=== Begin Enclosure ===
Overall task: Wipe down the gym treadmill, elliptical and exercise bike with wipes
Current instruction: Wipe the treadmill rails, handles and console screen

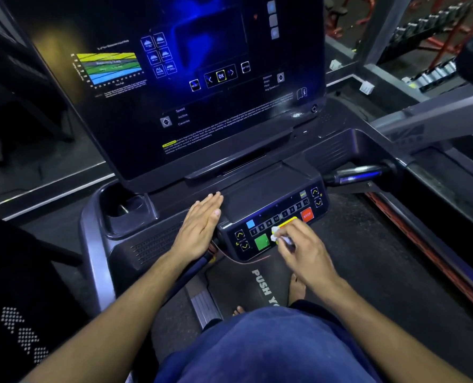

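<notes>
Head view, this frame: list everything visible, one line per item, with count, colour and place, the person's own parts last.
console screen: one, black with blue glow, upper centre
keypad panel: one, black, below the screen
green button: one, green, keypad lower left
STOP button: one, red, keypad right
cup holder: one, dark grey, left of the keypad
treadmill belt: one, black, beneath the console
dumbbell rack: one, red frame, upper right; count of weights unclear
wipe: one, white, on the keypad
left hand: flat on the console, left of the keypad
right hand: pinches the wipe
</notes>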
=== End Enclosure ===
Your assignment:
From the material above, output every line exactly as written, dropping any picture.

Response to this task:
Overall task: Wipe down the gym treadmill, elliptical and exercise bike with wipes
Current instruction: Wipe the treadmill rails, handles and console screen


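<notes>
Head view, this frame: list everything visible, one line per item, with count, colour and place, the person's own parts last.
console screen: one, black with blue glow, upper centre
keypad panel: one, black, below the screen
green button: one, green, keypad lower left
STOP button: one, red, keypad right
cup holder: one, dark grey, left of the keypad
treadmill belt: one, black, beneath the console
dumbbell rack: one, red frame, upper right; count of weights unclear
wipe: one, white, on the keypad
left hand: flat on the console, left of the keypad
right hand: pinches the wipe
</notes>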

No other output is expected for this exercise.